**PROBLEM STATEMENT**
Look through the material beneath and copy each line with the word "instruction".

Segment Start: RECORD EXTRACTS

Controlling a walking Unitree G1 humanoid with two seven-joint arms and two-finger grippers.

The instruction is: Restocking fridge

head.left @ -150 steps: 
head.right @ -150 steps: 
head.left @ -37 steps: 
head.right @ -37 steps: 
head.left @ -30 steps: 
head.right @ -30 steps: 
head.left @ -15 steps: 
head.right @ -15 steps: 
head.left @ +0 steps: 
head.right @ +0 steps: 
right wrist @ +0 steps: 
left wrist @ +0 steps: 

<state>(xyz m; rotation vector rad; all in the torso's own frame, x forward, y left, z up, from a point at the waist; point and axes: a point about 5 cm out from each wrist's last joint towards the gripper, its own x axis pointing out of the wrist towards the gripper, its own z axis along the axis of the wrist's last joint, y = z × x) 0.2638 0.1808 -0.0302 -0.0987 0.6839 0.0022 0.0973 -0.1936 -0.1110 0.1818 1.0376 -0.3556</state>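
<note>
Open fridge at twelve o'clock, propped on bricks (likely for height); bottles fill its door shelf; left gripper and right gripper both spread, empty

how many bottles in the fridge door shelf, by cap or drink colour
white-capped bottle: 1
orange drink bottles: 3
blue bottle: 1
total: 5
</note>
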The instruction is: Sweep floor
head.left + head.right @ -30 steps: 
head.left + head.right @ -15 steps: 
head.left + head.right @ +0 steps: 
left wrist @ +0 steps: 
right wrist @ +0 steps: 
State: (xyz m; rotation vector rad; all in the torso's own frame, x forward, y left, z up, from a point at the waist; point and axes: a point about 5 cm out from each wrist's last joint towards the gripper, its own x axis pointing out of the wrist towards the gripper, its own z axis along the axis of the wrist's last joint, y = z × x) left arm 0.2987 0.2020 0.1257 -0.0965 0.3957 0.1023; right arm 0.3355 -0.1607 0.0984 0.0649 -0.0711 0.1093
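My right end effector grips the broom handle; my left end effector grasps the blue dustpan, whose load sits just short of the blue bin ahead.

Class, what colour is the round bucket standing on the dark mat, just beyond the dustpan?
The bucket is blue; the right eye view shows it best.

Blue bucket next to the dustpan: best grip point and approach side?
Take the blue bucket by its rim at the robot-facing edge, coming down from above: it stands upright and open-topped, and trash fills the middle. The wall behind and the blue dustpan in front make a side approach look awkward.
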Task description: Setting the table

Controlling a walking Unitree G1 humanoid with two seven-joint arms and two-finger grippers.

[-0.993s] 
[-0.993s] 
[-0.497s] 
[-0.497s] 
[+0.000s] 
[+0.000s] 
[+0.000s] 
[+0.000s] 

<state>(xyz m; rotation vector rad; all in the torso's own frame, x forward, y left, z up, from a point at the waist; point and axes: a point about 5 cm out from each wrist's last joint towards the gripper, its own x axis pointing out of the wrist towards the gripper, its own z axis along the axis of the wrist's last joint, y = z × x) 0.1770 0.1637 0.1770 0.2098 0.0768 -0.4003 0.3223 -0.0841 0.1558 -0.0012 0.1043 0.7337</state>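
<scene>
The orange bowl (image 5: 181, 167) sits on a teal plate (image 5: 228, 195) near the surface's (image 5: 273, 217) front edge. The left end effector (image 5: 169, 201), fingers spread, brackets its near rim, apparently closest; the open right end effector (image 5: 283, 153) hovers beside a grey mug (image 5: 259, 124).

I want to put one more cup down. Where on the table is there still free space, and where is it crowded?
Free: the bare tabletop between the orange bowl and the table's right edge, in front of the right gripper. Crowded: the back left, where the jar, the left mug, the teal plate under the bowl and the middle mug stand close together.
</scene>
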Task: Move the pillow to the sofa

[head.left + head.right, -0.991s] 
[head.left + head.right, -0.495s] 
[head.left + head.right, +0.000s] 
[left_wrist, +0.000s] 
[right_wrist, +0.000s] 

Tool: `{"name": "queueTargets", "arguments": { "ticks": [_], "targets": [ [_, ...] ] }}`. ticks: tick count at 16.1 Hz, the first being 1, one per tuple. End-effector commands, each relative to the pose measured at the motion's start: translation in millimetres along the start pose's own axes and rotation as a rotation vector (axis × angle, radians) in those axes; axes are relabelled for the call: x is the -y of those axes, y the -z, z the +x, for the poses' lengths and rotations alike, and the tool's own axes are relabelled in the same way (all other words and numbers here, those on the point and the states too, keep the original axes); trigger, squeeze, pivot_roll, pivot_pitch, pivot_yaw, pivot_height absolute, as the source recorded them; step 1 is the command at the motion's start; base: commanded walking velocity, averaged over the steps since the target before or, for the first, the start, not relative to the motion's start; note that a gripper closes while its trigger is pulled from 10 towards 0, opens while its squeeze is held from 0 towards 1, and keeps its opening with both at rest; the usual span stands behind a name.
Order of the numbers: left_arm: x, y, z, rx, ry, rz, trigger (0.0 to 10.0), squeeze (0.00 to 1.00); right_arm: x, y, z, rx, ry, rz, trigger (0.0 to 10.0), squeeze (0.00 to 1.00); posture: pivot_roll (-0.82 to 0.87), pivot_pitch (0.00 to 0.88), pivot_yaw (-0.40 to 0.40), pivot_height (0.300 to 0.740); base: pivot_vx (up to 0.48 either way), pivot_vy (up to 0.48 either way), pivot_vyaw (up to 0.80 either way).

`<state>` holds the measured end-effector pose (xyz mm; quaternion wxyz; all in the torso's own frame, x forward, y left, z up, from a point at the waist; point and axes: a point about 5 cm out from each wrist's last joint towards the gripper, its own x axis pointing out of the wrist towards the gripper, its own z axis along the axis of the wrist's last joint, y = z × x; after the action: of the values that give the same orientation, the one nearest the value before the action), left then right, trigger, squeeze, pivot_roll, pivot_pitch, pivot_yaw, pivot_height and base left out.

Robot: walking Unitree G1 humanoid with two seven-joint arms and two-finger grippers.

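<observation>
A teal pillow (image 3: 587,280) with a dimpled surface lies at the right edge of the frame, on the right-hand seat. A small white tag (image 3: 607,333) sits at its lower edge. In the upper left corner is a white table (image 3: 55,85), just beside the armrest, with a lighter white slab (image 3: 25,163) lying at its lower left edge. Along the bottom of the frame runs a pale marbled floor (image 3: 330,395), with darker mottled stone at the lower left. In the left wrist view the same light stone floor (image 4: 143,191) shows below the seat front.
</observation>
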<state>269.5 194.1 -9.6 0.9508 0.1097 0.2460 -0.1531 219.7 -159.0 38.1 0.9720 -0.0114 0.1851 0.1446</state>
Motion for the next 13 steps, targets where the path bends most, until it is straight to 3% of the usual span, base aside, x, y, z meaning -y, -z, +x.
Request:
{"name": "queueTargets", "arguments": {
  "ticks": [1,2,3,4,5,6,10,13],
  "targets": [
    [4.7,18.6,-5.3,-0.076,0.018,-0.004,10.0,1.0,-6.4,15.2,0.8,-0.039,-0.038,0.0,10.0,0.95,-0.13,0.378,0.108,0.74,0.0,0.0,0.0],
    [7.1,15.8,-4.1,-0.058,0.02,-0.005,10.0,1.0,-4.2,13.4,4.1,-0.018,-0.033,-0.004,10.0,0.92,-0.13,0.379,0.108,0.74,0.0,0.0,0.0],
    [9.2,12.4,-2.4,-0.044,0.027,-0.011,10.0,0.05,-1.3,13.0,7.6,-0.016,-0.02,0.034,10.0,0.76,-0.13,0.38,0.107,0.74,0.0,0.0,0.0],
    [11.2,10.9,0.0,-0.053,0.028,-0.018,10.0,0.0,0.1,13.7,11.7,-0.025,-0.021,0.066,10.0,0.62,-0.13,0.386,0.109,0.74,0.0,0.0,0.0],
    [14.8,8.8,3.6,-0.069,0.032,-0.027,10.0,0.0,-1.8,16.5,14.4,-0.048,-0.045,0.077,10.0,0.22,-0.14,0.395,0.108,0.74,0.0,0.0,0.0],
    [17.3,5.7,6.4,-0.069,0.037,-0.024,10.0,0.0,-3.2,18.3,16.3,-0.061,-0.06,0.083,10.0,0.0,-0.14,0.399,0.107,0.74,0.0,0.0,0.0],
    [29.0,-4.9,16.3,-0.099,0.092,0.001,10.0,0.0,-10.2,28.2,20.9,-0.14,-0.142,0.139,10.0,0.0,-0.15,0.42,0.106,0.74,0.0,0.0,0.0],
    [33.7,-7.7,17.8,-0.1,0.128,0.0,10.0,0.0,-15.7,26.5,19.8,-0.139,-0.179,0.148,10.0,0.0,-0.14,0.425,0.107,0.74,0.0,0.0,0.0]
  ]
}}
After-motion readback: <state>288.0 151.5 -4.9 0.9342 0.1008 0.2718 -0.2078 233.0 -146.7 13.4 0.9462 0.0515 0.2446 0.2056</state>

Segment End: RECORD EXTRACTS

**ANSWER AREA**
The instruction is: Restocking fridge
The instruction is: Sweep floor

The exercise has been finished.